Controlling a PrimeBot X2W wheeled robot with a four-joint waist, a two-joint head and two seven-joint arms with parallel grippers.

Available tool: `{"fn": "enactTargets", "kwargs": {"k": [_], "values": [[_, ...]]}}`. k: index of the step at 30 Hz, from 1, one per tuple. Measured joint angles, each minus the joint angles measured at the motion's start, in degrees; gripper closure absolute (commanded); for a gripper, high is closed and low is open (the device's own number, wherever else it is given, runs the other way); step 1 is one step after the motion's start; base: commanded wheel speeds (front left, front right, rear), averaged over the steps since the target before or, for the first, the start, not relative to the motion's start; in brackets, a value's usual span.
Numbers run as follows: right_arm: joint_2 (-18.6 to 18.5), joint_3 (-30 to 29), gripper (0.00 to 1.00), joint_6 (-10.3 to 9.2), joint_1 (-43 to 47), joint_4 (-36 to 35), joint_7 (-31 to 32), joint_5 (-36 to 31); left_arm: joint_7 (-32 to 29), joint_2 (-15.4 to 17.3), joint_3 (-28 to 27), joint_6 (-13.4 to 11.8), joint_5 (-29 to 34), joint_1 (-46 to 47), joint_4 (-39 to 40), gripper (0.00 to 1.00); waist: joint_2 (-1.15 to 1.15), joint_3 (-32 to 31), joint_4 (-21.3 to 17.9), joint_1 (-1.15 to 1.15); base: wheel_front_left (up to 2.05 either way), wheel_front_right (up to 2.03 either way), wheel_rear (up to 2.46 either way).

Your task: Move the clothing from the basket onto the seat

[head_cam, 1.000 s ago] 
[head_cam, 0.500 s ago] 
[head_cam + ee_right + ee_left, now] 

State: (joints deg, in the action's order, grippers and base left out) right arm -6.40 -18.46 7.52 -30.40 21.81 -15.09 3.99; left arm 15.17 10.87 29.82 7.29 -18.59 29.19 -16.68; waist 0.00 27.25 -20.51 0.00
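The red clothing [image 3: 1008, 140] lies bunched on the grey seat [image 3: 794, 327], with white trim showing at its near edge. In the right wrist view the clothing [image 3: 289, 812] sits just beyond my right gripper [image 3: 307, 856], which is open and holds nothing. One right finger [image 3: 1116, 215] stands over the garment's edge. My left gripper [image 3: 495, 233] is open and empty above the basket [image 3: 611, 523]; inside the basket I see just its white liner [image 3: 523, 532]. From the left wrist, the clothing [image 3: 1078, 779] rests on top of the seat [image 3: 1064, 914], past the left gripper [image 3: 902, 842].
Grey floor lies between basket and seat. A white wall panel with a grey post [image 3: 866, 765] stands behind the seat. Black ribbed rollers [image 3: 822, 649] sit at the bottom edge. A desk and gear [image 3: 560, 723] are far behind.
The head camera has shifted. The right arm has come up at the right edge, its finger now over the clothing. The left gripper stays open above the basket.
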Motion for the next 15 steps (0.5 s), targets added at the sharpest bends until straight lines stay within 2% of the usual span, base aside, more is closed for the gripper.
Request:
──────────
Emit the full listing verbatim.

Controlling a PrimeBot X2W wheeled robot with a four-joint waist, a two-joint head and two seven-joint arms with parallel grippers.

Available tool: `{"fn": "enactTargets", "kwargs": {"k": [_], "values": [[_, ...]]}}`. k: index of the step at 30 Hz, from 1, one per tuple. Measured joint angles, each minus the joint angles measured at the motion's start, in degrees; gripper closure absolute (commanded); for a gripper, high is closed and low is open (the device's own number, wherever else it is given, runs the other way); step 1 is one step after the motion's start; base: commanded wheel speeds (front left, front right, rear), averaged over the steps since the target before or, for the first, the start, not relative to the motion's start; in brackets, a value's usual span.
Numbers run as follows: right_arm: joint_2 (-18.6 to 18.5), joint_3 (-30 to 29), gripper (0.00 to 1.00), joint_6 (-10.3 to 9.2), joint_1 (-43 to 47), joint_4 (-36 to 35), joint_7 (-31 to 32), joint_5 (-36 to 31); left_arm: joint_7 (-32 to 29), joint_2 (-15.4 to 17.3), joint_3 (-28 to 27), joint_6 (-13.4 to 11.8), joint_5 (-29 to 34), joint_1 (-46 to 47), joint_4 (-39 to 40), gripper (0.00 to 1.00); waist: joint_2 (-1.15 to 1.15), joint_3 (-32 to 31), joint_4 (-21.3 to 17.9), joint_1 (-1.15 to 1.15); base: wheel_front_left (up to 2.05 either way), wheel_front_right (up to 2.03 either way), wheel_rear (up to 2.46 either way).

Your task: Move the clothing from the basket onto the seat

[head_cam, 1.000 s ago] 
[head_cam, 0.500 s ago] 
[head_cam + ee_right + ee_left, now] 

State: (joints deg, in the action's order, grippers and base left out) right arm -6.40 -18.46 7.52 -30.40 21.81 -15.09 3.99; left arm 15.17 10.87 29.82 7.29 -18.59 29.19 -16.68; waist 0.00 27.25 -20.51 0.00
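The red clothing [image 3: 1008, 140] lies bunched on the grey seat [image 3: 794, 327], with white trim showing at its near edge. In the right wrist view the clothing [image 3: 289, 812] sits just beyond my right gripper [image 3: 307, 856], which is open and holds nothing. One right finger [image 3: 1116, 215] stands over the garment's edge. My left gripper [image 3: 495, 233] is open and empty above the basket [image 3: 611, 523]; inside the basket I see just its white liner [image 3: 523, 532]. From the left wrist, the clothing [image 3: 1078, 779] rests on top of the seat [image 3: 1064, 914], past the left gripper [image 3: 902, 842].
Grey floor lies between basket and seat. A white wall panel with a grey post [image 3: 866, 765] stands behind the seat. Black ribbed rollers [image 3: 822, 649] sit at the bottom edge. A desk and gear [image 3: 560, 723] are far behind.
The head camera has shifted. The right arm has come up at the right edge, its finger now over the clothing. The left gripper stays open above the basket.
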Motion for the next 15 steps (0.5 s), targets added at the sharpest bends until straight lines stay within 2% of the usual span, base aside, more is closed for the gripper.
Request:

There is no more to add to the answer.